Do you always install your air conditioner on a sweltering summer day, or rush to do your taxes in mid-April? For absolutely necessary tasks like these, a to-do list isn’t always enough. You need to block out time on your calendar, and treat these tasks like actual appointments. We’ve listed all the best to-do items to turn into calendar items.

Chores

  • Infrequent chores: Flipping the mattress and couch cushions, getting your car inspected, using your annual free credit report, cleaning the pool, clipping pet nails, and replacing toothbrushes, razors, smoke detector batteries, air fresheners, and water filters

  • Frequent chores that you forget or put off, like laundry, garbage day, haircuts, moving your car, donating blood, watering your plants, cleaning up (and backing up) your computer, and changing the sheets

  • Doing your taxes (and paying your quarterly estimates if you freelance)

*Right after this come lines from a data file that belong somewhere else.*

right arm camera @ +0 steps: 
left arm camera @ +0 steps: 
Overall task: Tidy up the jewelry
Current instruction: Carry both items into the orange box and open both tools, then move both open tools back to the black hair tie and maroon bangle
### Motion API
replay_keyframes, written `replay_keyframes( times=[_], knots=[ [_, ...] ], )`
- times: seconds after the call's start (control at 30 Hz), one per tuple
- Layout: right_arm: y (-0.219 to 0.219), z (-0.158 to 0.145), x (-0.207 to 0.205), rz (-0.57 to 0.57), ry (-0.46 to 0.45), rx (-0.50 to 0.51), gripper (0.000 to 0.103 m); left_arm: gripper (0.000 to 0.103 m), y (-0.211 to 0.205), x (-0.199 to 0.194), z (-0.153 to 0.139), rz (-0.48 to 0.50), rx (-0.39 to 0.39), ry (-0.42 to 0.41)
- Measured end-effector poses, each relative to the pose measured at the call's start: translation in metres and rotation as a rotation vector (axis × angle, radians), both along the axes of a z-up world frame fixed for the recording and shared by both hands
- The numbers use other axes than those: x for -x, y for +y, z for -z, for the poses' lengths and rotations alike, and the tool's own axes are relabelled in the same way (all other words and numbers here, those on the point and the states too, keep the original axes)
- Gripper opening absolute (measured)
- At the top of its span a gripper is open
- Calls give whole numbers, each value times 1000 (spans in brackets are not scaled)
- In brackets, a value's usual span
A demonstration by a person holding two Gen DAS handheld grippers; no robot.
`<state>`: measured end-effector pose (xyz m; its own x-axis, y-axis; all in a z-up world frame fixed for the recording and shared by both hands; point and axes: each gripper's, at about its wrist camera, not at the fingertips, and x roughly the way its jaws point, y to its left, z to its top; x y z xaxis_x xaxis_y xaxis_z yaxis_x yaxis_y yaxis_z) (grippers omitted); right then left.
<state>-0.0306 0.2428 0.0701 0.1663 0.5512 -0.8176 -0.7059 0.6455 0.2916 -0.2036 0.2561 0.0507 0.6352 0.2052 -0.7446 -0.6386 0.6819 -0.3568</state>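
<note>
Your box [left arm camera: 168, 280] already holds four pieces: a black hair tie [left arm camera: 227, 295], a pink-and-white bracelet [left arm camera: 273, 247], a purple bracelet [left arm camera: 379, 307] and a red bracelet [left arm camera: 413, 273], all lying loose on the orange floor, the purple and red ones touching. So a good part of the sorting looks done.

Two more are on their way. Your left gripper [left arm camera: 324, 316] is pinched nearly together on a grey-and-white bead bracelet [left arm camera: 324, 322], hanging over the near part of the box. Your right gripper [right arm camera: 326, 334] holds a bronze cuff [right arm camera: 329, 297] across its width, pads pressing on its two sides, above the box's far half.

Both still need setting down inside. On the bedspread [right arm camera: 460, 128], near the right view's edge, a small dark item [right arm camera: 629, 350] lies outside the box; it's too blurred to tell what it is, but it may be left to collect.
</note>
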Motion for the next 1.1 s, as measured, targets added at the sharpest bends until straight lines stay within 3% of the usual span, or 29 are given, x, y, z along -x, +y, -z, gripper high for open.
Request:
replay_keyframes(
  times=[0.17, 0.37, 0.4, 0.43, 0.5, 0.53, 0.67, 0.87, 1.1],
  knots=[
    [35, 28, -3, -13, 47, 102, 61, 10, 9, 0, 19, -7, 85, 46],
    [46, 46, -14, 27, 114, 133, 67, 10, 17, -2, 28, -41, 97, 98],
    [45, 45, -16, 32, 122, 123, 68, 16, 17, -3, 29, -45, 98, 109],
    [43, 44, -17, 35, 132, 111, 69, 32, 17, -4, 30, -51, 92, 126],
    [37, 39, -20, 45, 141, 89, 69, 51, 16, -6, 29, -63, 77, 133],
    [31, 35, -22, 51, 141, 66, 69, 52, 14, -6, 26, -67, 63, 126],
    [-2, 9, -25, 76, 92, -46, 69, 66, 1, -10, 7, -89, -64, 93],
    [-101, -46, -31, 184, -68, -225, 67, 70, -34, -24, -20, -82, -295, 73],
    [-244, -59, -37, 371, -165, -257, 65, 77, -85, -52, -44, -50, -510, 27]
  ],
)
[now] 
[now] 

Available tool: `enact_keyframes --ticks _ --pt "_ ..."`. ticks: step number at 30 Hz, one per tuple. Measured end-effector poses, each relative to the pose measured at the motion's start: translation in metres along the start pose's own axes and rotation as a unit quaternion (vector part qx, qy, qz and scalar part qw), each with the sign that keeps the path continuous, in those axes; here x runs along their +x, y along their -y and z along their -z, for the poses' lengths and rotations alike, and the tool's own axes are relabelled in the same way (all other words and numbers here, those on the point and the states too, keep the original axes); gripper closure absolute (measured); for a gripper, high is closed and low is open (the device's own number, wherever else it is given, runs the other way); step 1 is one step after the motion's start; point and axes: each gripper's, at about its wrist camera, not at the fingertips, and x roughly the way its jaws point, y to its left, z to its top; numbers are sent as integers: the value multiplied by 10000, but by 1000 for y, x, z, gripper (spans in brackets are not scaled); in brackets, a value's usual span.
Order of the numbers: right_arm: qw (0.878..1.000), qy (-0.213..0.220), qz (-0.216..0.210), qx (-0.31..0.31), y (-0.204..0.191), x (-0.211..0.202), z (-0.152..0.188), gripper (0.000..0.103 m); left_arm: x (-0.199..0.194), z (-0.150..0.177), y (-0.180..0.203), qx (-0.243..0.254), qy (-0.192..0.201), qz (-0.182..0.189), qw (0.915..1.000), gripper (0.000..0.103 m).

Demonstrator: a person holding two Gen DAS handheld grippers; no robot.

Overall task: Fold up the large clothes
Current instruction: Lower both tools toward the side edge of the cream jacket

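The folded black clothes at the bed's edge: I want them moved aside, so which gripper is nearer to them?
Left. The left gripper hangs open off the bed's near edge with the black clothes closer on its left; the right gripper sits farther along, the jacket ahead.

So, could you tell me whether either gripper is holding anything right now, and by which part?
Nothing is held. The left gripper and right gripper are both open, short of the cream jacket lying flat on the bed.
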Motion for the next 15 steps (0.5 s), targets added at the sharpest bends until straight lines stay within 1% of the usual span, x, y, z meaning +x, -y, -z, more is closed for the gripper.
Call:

  • Bills that don’t autopay

  • Winterizing your home: Finding air leaks, removing the A/C, checking your furnace, and running your ceiling fans clockwise

  • Travel bookings, several weeks ahead of trips

  • Doctor, dentist, and vet visits: Set a recurring event, two months from the appointment date

  • Use your calendar as a diary for doctor visits: log results (like your blood pressure and weight) in the visit’s calendar event. Also log any recurring symptoms so you can accurately report them at your next visit.


Shopping

  • Warranty expiration dates: As soon as you buy something, set a reminder for a few weeks before the warranty expires, says Redditor vaidab. “You may find it has (accumulated) some issues that are covered in the warranty.”

  • Cancellation dates for free trials and subscriptions

  • Expiration dates of coupons, gift certificates, and discount codes

  • Return dates, especially for online shopping


Life events

  • Birthdays: Enable Google or Facebook’s automated birthday calendar, then add 30-day notices to buy gifts or send cards

  • Election days, especially less publicized local elections

  • Make a “baby book” calendar to record your child’s milestones, suggests Lifehacker reader jeff.c.taylor

  • Advance notice for Christmas and anniversary gifts

  • Fun events like Girl Scout cookie season, holiday sales, meteor showers, or seasonal attraction openings

  • Neglected daily needs like sleep, lunch, and breaks

Use this list wisely, and only calendarize items that have a deadline. If you add too many, or leave the dates too vague, you’ll start ignoring them, and your to-do calendar will become mere mental clutter.

Once you’ve built your calendar, look for ways to automate the actual task, just like automatic bill payment. Set up Amazon Subscribe & Save; sign up to receive mail-in ballots; ask your doctor to book your next three check-ups in one go. After all, it’s not the to that matters, it’s the do.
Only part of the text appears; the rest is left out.